Go through the data and tally the lines that include "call". The reply is that number alone.
─── Data shown ───
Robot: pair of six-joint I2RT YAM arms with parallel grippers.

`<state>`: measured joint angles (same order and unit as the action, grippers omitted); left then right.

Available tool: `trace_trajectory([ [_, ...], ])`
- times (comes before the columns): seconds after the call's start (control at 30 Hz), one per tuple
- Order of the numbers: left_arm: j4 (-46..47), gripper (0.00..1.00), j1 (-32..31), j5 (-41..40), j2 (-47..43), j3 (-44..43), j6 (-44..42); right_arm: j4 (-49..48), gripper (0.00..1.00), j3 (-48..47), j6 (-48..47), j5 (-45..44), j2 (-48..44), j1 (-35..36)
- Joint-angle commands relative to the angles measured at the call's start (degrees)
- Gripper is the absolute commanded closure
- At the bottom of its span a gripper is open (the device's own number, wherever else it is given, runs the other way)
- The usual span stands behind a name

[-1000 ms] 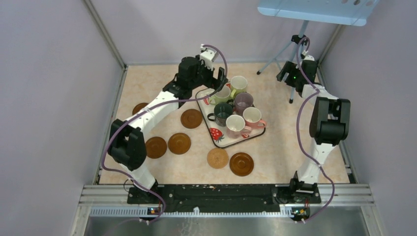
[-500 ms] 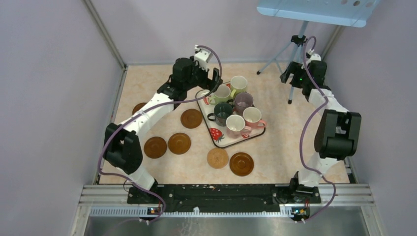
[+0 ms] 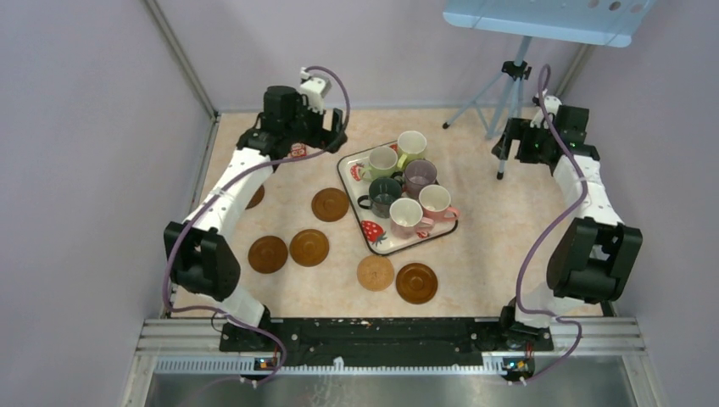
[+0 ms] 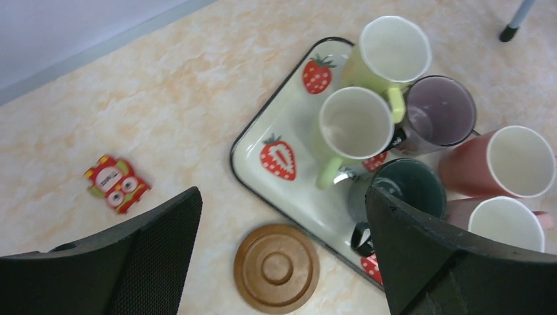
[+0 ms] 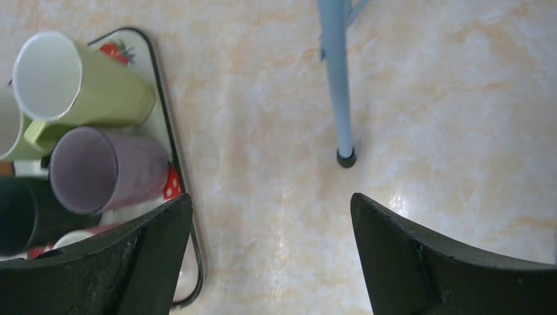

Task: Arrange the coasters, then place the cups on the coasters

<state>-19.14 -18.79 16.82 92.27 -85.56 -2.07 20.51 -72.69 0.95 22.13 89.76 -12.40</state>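
brown discs lie loose in the lower middle of the overhead view: the coasters (image 3: 416,282) are scattered. one tan and one dark sit at the bottom, two are side by side to their left, and one is just beside the tray's left edge. a sixth is half hidden under the left arm (image 3: 229,191) at centre left. they form no row, so arranging looks not yet done. above them, mid-frame, all six cups (image 3: 384,194) stand packed together in the strawberry tray (image 3: 379,251). none sits on a coaster, so that half is left too. farther up, the left gripper (image 4: 282,197) hangs above the tray's left corner, near a small red packet (image 4: 117,184), fingers spread wide, holding nothing. at upper right the right gripper (image 5: 270,200) is likewise wide apart and empty, over the table (image 5: 427,131) beside a tripod leg (image 5: 338,85).
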Motion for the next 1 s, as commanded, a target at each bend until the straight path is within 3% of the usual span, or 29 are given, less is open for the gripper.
trace_trajectory([
  [0.0, -11.65, 0.01, 6.27, 3.31, -1.94, -4.70, -1.50, 16.45, 0.11, -5.83, -8.95, 6.34, -4.16, 0.16],
  [0.17, -16.74, 0.01, 11.70, 5.74, -2.26, -3.84, -2.97, 27.43, 0.11, -6.14, -14.30, 6.63, -5.48, 1.38],
  [0.37, -21.76, 0.01, 13.77, 10.94, 1.24, -3.72, -5.55, 29.18, 0.10, 0.69, -15.63, 0.80, -6.82, 7.73],
  [0.47, -23.22, 0.01, 13.78, 15.30, 3.59, -3.68, -6.69, 28.61, 0.17, 1.53, -16.43, 4.54, -4.32, 9.18],
  [0.6, -18.56, 0.02, 13.69, 18.02, 4.60, -0.69, -3.51, 24.73, 0.27, -1.68, -13.58, 2.44, 1.54, 10.51],
  [0.77, -12.11, 0.06, 13.37, 19.03, 6.09, 2.53, -1.21, 18.01, 0.34, -6.20, -10.75, 2.70, 8.23, 12.79],
  [0.97, -11.19, 0.11, 13.25, 17.92, 10.33, -0.16, -2.93, 16.81, 0.46, -14.00, -9.92, 4.86, 19.85, 17.33],
])
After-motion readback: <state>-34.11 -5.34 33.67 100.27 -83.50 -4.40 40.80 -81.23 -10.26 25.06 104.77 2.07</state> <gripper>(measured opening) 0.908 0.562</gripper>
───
- [Solution to the exercise]
2